The 312-page book is “The Legendary Tugboat Captain Annie Brennan of Puget Sound” (2025, BearManor Media) by Bernard A. Drew, of Great Barrington, Mass.
A dual biography of the character of Annie and the writer who created her, it bears an encyclopedic scope, conveyed by the subtitle: “The Irascible Skipper of Deep-Sea Towing and Salvage’s Narcissus Featured in Stories Related by Norman Reilly Raine in the Saturday Evening Post.” The footnotes alone total 590.

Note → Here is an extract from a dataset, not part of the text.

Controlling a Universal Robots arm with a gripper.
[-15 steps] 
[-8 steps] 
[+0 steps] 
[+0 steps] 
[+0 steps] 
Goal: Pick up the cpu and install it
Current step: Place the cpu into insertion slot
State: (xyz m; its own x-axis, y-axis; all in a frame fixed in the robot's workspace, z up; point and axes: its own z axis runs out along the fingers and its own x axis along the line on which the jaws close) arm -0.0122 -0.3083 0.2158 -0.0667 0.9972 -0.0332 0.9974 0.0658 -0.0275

Among Drew’s nuggets: Annie derived from boating entrepreneurs Catherine Brown Sutton of Providence, R.I., and Thea Foss of Tacoma, as well as popular Marie Dressler, whose older age and plus-sized frame stood in stark contrast to moviedom’s glamorous young stars.
“I made Tugboat Annie Marie Dressler, or, if you prefer, Marie Dressler Tugboat Annie,” Raine told the Los Angeles Times in 1932.
A prolific short-story writer and briefly a University of Washington teacher, Raine not only penned Annie stories for the Post from 1931 to 1961 but also created the 1933 film’s screenplay. He later snagged an Oscar for writing “The Life of Emile Zola” (1937), but his passion seemed strongest for Annie’s saga. He died in 1971.
Seattle details flood his Annie stories, though the city is dubbed “Secoma,” a blend with Tacoma, and the vessel named “Narcissus” instead of its actual moniker, “Arthur Foss.” (Today, the Foss is on display at the Northwest Seaport dock at South Lake Union.)

The book details the original film’s making (including a solicitation of 5,000 extras to welcome an ocean liner at Bell Street dock downtown) and its world premiere July 28, 1933, at The 5th Avenue Theatre.
Dressler, who died a year after the film’s release at age 65, expressed a prescient take on Annie’s persona:
“I love any role which shows that if you aren’t afraid of life, life can’t hurt you,” she told the Washington Evening Star. “That’s what Tugboat Annie does. She licks fate because she can look it in the eye and not be afraid. I always love a role in which I can get that idea over to the audience, because I think that’s the kind of stimulant that we need in American life right now.”